В лесу глухая тишина. Темень. Холодок стелется по земле. Только и радости, что костер. Потрескивает он смолевыми сучьями, дымок от него ползет по отсыревшей траве. В избушку дверь приветливо распахнута. Спать бы надо Бате, да на него наваливались думы о прошлом.
«Эх, — размышляет он, — что ты там ни скажи, а любо-дорого работать бригадой. Люди возле тебя опять же, и ты возле людей. Торопишь их на работу, не без ругани, само собой… Избу как-то на Богоявленской за две недели надо было срубить. Тоже ночами работали. Уж под конец, кажется, не ты топором командуешь, а топор тобой. Но вот устроят мужики перекур, отойдут в сторонку, увидят, что изба растет, оживут, приободрятся.
«Ай, Батя, будь он живой, — восхищается хозяин. — Гляди, востроглазый, как он паз-то вывел…»
Батя вдруг встрепенулся и поднял глаза: по ту сторону костра стоял Тереха. Батя не первый раз с тревогой и боязнью отмечает, что Злыдень любит появляться воровски, тихо и бесшумно:
— Ты, Филиппыч, хоть бы кашлянул, что ли, когда подходишь, — просил даже как-то он Тереху, но тот и на слышал будто.
Выжигин уставшими глазами смотрел на огонь и думал о чем-то своем. Потом взял котелок с уже успевшей остыть кашей, ушел в тень березки и начал есть.
— Терентий Филиппыч, слышь, — позвал Батя, — убоинки бы нам какой ни на есть пожрать. А то даве иду, а у меня ноги подсекаются.
После долгого молчания Злыдень отозвался слабым булькающим голосом:
— Я сегодня упал и чую: твердость под рукой. Мох сковырнул — лошадиный череп. Тьфу.
Тереха вернулся к костру и лег спиной к нему, натянув на уши воротник телогрейки.
— Как же с убоинкой-то, Филиппыч? Отощаем ведь, Филиппыч?

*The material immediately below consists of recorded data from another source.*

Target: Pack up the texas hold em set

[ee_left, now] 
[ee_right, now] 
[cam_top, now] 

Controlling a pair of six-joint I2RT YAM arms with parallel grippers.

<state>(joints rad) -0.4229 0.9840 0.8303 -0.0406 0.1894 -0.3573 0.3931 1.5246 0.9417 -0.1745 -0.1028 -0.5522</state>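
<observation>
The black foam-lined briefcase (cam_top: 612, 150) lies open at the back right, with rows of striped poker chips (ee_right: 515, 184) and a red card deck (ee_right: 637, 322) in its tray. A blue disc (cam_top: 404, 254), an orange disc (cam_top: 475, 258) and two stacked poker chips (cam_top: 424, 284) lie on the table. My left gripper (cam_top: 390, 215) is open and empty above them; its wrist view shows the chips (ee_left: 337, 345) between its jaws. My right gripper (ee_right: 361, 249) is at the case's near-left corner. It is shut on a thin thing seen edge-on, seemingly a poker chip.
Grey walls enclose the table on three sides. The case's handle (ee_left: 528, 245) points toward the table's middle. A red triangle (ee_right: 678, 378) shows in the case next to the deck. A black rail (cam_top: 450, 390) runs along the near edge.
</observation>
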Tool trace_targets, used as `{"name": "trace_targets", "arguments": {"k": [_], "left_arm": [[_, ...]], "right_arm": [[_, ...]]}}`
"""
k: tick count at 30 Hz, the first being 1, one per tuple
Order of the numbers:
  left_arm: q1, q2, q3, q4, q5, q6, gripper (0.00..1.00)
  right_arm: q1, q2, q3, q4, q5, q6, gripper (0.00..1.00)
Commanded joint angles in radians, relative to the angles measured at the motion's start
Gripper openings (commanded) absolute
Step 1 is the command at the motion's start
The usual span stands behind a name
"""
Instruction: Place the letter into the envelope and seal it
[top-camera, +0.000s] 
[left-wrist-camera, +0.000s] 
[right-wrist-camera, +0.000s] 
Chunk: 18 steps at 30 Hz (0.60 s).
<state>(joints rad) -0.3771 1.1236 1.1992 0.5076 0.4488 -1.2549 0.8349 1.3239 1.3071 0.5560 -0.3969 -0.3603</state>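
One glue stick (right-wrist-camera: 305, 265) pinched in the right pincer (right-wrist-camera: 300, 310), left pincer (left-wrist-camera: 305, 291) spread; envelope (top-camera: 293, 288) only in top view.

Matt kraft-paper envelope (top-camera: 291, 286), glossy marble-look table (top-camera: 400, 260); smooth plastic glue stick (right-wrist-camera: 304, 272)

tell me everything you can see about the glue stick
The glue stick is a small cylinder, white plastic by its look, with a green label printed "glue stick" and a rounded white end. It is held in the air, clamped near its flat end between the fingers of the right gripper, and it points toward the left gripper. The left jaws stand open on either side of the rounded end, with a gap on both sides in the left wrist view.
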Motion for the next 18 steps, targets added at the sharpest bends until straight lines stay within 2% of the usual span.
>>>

Но тот молчал, хотя и не спал, — Батя это чувствовал.
— Может, ты захворал? Да какую ты холеру молчишь? — вскипел вдруг он, — По-бирючьи я тут жить не буду. Слышишь?
Тереха быстро встал на ноги, в слабом свете затухающего костра глаза его горели ядовитым огнем, но ответил он спокойно:
— Погоди. Я скоро, — так же бесшумно, как и появился, Тереха исчез в темноте. Ночевал он где-то в лесу. А напарник его, лежа на нарах в избушке, до рассвета не мог уснуть: ему всю ночь казалось, что Тереха шастает где-то совсем рядом, обдавая вспотевший Батин лоб ощутимым ветерком.